Billion dollar models

Advanced Planning and Scheduling Systems

Since 1998 I have been working together with several companies on the understanding, selection, and implementation of Advanced Planning and Scheduling systems. These systems support planners and schedulers to take decisions in a complex and uncertain world. My research on inventory management in real-life supply chains (see below for more details) enabled to get a deeper understanding of the foundations of the so-called engines of these APS systems. These engines use algorithms to derive decision advice. Most APS systems assume a perfect forecast of the future and derive an “optimal” decision from there. Using both real-world data and discrete event simulation experiments, we could show that an uncertain world needs different algorithms than the ones most commonly used in APS systems. We implemented such an algorithm at Philips Semiconductors, and the so-called SCOP model has been used as the basis for the development of a Master Planning tool at ASML.

link to Springer

Together with Vincent Wiers we developed a course on APS system development and implementation for MSc students at TU Eindhoven.
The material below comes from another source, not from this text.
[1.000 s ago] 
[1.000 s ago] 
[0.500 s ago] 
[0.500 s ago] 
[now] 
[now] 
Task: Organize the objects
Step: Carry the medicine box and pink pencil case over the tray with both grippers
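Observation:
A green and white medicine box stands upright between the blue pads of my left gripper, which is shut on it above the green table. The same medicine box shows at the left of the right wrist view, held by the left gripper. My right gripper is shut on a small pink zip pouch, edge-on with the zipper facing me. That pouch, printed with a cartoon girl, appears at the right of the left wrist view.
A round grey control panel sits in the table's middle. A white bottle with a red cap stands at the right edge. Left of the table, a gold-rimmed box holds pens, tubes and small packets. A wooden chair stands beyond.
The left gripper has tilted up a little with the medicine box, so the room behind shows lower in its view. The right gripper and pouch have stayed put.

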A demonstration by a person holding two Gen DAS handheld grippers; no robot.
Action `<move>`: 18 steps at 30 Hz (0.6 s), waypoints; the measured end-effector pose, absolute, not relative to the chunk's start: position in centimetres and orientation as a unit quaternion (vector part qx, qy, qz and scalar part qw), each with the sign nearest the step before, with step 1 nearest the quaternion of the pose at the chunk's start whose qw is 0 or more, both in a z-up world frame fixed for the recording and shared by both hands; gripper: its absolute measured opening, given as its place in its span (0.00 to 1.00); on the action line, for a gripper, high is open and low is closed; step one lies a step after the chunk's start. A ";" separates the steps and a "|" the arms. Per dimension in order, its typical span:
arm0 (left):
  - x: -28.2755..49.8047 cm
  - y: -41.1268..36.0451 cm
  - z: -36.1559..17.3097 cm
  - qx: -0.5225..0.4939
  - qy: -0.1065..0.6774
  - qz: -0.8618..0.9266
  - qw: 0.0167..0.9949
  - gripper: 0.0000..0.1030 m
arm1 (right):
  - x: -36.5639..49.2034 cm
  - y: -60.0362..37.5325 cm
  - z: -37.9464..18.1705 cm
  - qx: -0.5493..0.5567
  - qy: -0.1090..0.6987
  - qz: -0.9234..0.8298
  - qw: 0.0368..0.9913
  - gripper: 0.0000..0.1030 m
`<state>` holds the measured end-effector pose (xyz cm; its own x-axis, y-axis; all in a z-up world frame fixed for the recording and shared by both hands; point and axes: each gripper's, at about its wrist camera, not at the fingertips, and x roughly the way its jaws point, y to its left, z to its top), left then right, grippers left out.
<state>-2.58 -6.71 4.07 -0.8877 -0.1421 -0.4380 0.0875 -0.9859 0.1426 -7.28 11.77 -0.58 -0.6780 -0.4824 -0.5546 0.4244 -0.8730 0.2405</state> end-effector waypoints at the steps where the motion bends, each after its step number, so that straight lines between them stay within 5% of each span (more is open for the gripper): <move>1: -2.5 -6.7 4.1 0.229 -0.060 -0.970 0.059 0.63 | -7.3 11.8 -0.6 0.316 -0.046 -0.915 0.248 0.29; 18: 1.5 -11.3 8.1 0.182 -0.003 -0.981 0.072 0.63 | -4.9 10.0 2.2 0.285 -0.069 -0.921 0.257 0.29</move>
This course led to the publication of our APS book.

Inventory Management: Modelling Real-life Supply Chains and Empirical Validity

End of 2016 I started to write a chapter on Inventory Management for an edited book of a colleague. Unfortunately, I missed the deadlines set for completing the chapter: writing single-authored papers is nowadays a challenge at a Dutch university. In any case it was a challenge for me. But as I wanted to write something different than, or complementary to, existing reviews of inventory management, and I was on 60% of the road towards completion, I decided to continue researching (as I created some new stuff as I progressed) and writing. To my great fortune, Charles Corbett, Editor-In-Chief of Foundations and Trends® in Technology, Information and Operations Management expressed his interest in my work when I sent him a 90% version. With the support of an anonymous referee the monograph has been completed and is published as “hyperlink-when-published”. A preliminary version is available here.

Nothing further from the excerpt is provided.